There are different optimized induction times for the expression of different recombinant proteins. The optimized induction time for heat-stable alkaline protease from B. stearothermophilus is 72 h,[35] or 6 h for human BD4,[36] and 24 h for E. coli SVP2.[1] As shown in Figure 2(D) and 2(E), enzyme activity of Y. NSN was lower with shorter induction time. However, longer induction time could result in lower enzyme activity. The reason may be cell lysis and proteolytic degradation.[10,11] Similar with our study, some other previous reports propose that the long induction time also had a prominently negative effect on protein expression.[1,37] Kang et al. [3] optimized vascular endothelial growth factor165 (rhVEGF165) expression in E. coli and showed that shorter or longer induction time would decrease the expression level of rhVEGF165. The assumed reason probably was intracellular expression of the target protein which did not need to undergo a complicated translocation process.[1]

Another factor that is well known to affect recombinant protein expression is cell density.[4] In our study, low OD600 had a positive effect on enzyme activity (Figure 2(A) and 2(B)). However, there was a negative quadratic effect at high OD600 (Equation 2). Thus, enzyme activity would be decreased at high OD600. Some similar studies have been reported. Wang et al. [10] found that the cells induced in the early log phase promoted the concentration of the expressed protein. Papaneophytou and Kontopidis [28] found the cell density (OD600) was an important factor for the production of TNF-α in a soluble form. TNF-α production was increased with the increasing of OD600 up to a certain point and then decreased.

Interactions between the induction conditions were predicted by RSM, and the results are shown in Table 3. In our study, the interactions between induction temperature and induction time had a significant effect on enzyme activity (Figure 2(D), Equation 2). Enzyme activity was higher with low induction temperature and longer induction time. In contrast, the higher induction temperature and shorter induction time could result in lower enzyme activity. Pan et al. [6] reported similar results that only the interaction between induction temperature and induction time was significant. However, Lo et al. [32] observed that the interactions between the culture conditions did not exert a significant effect on enzyme activity. Because the quadratic model (Equation 2 and Table 3) was checked to be adequate, our results showed that induction conditions could influence enzyme activity in the expression system.
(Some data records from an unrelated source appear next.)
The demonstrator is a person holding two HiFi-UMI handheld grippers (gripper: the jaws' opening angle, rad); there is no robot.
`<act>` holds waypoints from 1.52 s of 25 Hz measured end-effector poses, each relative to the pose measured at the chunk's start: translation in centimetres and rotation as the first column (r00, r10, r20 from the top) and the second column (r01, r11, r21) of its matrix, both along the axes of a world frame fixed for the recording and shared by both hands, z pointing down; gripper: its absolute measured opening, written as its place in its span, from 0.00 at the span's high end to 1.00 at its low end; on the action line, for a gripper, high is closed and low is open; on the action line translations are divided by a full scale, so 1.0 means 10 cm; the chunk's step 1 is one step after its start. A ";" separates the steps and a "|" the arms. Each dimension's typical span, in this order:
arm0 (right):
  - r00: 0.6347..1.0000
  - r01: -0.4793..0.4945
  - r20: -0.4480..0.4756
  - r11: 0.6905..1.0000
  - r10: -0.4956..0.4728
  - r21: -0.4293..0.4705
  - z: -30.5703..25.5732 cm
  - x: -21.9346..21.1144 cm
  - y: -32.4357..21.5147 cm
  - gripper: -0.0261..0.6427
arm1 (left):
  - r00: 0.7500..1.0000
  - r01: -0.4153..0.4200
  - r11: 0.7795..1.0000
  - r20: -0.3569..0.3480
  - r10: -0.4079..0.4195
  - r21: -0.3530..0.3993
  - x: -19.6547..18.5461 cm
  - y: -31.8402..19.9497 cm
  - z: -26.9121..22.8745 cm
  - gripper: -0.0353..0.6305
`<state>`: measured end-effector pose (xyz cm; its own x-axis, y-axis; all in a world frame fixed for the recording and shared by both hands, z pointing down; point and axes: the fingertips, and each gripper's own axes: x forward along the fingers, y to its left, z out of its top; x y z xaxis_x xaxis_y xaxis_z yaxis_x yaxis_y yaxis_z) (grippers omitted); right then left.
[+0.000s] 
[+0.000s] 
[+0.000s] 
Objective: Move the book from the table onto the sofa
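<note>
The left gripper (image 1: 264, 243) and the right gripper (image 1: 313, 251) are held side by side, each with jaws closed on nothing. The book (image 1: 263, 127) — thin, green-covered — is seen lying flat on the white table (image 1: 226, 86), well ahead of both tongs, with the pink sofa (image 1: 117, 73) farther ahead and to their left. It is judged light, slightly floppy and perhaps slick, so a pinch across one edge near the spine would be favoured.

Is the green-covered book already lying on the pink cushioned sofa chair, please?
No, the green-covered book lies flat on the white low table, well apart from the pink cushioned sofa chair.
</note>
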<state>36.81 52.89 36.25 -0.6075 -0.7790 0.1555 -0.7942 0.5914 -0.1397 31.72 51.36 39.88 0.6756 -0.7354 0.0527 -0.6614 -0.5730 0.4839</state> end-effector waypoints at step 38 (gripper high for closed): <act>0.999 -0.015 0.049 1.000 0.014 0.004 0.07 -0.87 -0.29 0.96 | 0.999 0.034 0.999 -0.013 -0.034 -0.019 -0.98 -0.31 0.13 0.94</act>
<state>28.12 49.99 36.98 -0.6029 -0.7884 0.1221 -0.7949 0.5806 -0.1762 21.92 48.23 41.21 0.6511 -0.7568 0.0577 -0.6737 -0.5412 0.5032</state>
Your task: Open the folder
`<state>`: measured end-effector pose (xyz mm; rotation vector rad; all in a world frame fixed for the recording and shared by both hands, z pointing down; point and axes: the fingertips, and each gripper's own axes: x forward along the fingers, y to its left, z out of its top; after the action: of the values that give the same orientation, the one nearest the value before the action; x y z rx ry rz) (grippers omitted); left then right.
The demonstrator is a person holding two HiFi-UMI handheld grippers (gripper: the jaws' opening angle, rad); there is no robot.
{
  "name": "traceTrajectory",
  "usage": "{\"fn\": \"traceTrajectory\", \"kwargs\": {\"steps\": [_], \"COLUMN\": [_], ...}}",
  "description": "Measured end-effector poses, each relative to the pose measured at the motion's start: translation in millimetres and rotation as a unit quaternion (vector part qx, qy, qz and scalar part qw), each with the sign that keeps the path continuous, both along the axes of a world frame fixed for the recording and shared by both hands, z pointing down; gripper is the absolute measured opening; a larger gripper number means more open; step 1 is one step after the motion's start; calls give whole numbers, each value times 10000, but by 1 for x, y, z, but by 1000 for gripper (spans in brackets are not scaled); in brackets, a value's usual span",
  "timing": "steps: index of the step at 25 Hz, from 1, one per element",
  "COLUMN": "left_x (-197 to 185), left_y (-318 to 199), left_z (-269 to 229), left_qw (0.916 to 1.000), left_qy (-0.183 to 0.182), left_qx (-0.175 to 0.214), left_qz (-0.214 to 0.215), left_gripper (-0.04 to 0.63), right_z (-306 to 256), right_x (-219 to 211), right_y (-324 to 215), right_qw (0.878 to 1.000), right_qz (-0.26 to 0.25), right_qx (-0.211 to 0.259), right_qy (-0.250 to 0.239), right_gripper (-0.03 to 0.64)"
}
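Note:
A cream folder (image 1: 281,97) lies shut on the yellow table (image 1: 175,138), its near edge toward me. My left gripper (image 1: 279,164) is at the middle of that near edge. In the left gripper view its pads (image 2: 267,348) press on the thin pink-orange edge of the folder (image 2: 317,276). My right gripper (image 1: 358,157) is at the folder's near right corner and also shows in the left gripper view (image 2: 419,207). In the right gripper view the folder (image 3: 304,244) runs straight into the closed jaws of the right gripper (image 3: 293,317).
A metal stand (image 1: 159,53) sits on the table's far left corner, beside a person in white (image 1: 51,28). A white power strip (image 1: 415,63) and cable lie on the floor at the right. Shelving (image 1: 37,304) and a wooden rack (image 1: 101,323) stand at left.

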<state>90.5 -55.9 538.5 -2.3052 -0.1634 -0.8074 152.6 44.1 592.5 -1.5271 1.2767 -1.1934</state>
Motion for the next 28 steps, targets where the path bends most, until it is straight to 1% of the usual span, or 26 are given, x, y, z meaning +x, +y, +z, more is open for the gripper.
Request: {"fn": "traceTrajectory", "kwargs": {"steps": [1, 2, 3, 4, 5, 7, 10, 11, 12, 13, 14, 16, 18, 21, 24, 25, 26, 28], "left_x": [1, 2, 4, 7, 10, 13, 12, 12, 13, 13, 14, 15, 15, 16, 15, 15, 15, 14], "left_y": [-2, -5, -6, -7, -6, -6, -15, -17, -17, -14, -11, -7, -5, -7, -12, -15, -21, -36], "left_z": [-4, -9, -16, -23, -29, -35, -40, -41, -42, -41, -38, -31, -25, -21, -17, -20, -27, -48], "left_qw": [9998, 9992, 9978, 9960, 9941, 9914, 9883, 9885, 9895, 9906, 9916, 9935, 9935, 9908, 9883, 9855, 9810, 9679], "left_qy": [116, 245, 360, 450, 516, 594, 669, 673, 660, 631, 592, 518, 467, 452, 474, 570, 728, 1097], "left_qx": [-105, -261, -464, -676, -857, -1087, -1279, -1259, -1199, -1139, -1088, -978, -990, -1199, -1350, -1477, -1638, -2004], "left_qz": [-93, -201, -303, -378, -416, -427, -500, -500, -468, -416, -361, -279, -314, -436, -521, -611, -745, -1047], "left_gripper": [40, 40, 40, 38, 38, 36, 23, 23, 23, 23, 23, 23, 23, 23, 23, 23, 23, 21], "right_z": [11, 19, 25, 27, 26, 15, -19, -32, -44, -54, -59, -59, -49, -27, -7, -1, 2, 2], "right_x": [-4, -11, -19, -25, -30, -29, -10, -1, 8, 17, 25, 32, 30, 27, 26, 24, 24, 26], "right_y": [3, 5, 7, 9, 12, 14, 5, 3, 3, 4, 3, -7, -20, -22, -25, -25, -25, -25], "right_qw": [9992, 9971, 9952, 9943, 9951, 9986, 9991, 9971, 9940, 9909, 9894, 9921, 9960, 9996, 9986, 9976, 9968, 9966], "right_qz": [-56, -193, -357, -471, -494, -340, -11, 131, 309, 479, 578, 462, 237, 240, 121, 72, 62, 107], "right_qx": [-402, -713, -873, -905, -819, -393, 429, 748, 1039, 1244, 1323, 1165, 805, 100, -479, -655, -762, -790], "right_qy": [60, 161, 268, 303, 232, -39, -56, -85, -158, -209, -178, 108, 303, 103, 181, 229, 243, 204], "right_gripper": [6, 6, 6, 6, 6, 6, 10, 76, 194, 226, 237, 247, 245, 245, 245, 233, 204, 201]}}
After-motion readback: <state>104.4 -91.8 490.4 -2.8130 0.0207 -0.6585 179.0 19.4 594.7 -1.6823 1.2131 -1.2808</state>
Optimization of induction conditions

The optimal parameters obtained by RSM were as follows: OD600 (0.80), induction temperature (32 °C), IPTG concentration (1.5 mmol/L) and induction time (20.5 h). Under these optimal conditions, up to 100% relative enzyme activity could be reached.

Conclusions

Y. NSN was successfully expressed in E. coli. The obtained results showed that a second-order polynomial model from RSM could be used to optimize induction conditions of Y. NSN. Induction temperature and all quadratic terms of investigated variables had significant effects on enzyme activity of Y. NSN. RSM is an effective technique for analysing and optimizing the induction conditions. This study will facilitate the production and application of this Y. NSN.